WHAT THE EXERCISE ASKS
What is needed is an exact copy of the listing, with no pictures in it.

┌─ PROVIDED DATA

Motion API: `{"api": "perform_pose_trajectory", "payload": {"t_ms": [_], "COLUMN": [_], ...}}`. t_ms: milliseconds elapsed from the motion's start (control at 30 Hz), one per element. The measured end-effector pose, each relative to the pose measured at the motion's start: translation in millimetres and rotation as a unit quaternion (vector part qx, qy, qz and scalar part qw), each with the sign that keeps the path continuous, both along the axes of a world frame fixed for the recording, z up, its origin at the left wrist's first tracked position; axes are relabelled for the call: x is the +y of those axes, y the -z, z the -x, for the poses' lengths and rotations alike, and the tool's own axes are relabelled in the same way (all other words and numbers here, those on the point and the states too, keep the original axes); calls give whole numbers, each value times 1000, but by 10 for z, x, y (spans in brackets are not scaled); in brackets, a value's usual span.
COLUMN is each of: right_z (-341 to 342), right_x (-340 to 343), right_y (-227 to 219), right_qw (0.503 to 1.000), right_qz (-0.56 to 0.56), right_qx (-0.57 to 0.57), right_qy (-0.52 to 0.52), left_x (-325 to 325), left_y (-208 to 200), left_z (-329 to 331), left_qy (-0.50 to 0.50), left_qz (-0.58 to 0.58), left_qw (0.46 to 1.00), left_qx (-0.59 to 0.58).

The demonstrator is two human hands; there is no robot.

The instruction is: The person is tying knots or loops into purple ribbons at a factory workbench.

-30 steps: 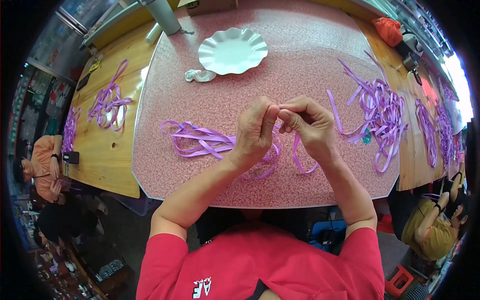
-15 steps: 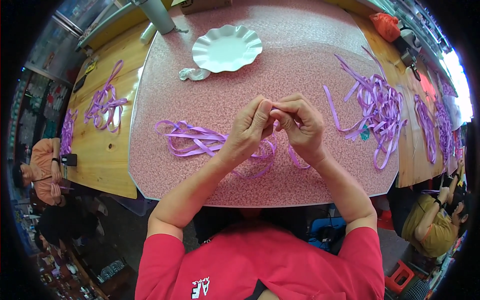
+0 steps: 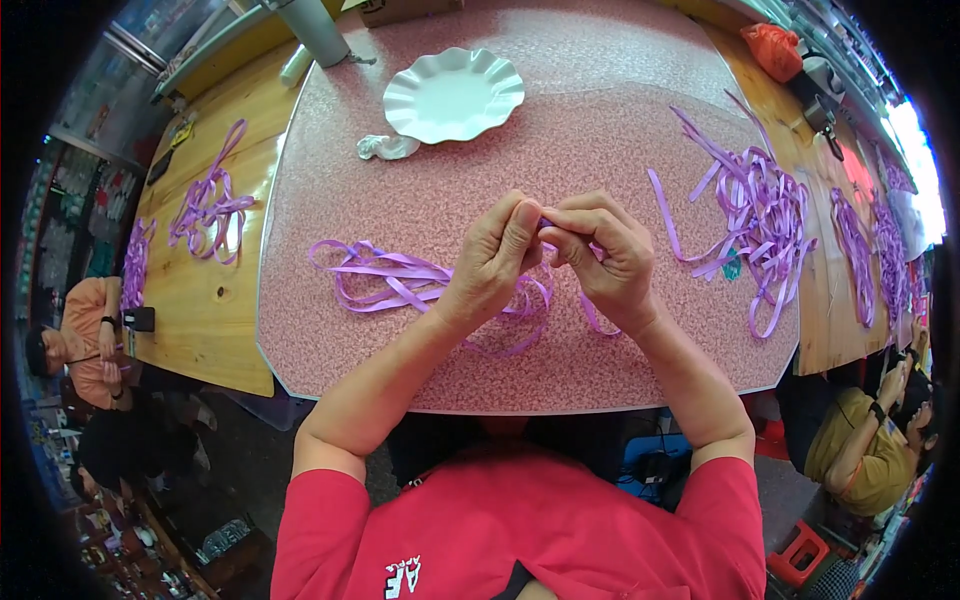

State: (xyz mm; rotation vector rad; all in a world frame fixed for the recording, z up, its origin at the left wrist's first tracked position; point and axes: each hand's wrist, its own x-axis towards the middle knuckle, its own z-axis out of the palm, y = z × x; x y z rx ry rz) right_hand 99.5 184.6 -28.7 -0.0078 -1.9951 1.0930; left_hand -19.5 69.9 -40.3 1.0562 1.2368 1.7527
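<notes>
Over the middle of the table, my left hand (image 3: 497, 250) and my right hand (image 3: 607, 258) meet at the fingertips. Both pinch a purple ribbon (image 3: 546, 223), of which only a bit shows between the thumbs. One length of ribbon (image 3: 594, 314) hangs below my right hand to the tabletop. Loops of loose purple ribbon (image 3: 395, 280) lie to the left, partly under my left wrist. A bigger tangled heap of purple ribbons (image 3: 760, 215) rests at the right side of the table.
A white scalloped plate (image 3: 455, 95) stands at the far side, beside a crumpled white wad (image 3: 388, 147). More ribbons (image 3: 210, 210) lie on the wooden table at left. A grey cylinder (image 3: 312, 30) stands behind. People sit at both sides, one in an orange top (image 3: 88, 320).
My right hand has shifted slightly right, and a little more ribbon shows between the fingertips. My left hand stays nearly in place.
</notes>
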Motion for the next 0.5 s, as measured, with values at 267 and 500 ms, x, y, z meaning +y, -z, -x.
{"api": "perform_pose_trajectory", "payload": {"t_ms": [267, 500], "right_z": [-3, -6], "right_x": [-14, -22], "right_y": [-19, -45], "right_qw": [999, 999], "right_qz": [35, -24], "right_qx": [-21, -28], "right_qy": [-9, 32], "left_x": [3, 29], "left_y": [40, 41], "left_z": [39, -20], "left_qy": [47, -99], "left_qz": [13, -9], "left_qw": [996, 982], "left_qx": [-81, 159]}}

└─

ANSWER FOR THE TASK
Motion API: `{"api": "perform_pose_trajectory", "payload": {"t_ms": [_], "COLUMN": [_], ...}}`. t_ms: milliseconds elapsed from the motion's start (control at 30 Hz), one per element. The measured end-effector pose, each relative to the pose measured at the motion's start: translation in millimetres and rotation as a unit quaternion (vector part qx, qy, qz and scalar part qw), each with the sign that keeps the path continuous, both along the axes of a world frame fixed for the recording, z up, its origin at the left wrist's first tracked position; axes are relabelled for the call: x is the +y of those axes, y the -z, z the -x, for the poses' lengths and rotations alike, and the tool's own axes are relabelled in the same way (all other words and numbers here, those on the point and the states too, keep the original axes); calls give whole numbers, each value times 1000, but by 10 for z, x, y (spans in brackets are not scaled); in brackets, a value's usual span.
COLUMN is each of: right_z (-341 to 342), right_x (-340 to 343), right_y (-227 to 219), right_qw (0.503 to 1.000), right_qz (-0.56 to 0.56), right_qx (-0.57 to 0.57), right_qy (-0.52 to 0.52), left_x (-325 to 325), left_y (-208 to 200), left_z (-329 to 331), left_qy (-0.50 to 0.50), left_qz (-0.58 to 0.58), left_qw (0.46 to 1.00), left_qx (-0.59 to 0.58).

The demonstrator is two human hands; there is no robot.

The instruction is: The person is tying knots or loops into purple ribbons at a factory workbench.

-30 steps: 
-15 steps: 
+0 steps: 

State: (xyz mm; rotation vector rad; all in a world frame fixed for the recording, z up, its origin at the left wrist's first tracked position; point and axes: each hand's wrist, its own x-axis towards the middle knuckle, its own z-axis out of the palm, y = z × x; x y z rx ry rz) right_hand 99.5 184.6 -28.7 -0.0078 -1.9951 1.0930; left_hand -19.5 69.9 -40.3 1.0562 1.2368 1.7527
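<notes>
Over the middle of the table, my left hand (image 3: 497, 250) and my right hand (image 3: 607, 258) meet at the fingertips. Both pinch a purple ribbon (image 3: 546, 223), of which only a bit shows between the thumbs. One length of ribbon (image 3: 594, 314) hangs below my right hand to the tabletop. Loops of loose purple ribbon (image 3: 395, 280) lie to the left, partly under my left wrist. A bigger tangled heap of purple ribbons (image 3: 760, 215) rests at the right side of the table.
A white scalloped plate (image 3: 455, 95) stands at the far side, beside a crumpled white wad (image 3: 388, 147). More ribbons (image 3: 210, 210) lie on the wooden table at left. A grey cylinder (image 3: 312, 30) stands behind. People sit at both sides, one in an orange top (image 3: 88, 320).
My right hand has shifted slightly right, and a little more ribbon shows between the fingertips. My left hand stays nearly in place.
</notes>
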Motion for the next 0.5 s, as measured, with values at 267 and 500 ms, x, y, z meaning +y, -z, -x.
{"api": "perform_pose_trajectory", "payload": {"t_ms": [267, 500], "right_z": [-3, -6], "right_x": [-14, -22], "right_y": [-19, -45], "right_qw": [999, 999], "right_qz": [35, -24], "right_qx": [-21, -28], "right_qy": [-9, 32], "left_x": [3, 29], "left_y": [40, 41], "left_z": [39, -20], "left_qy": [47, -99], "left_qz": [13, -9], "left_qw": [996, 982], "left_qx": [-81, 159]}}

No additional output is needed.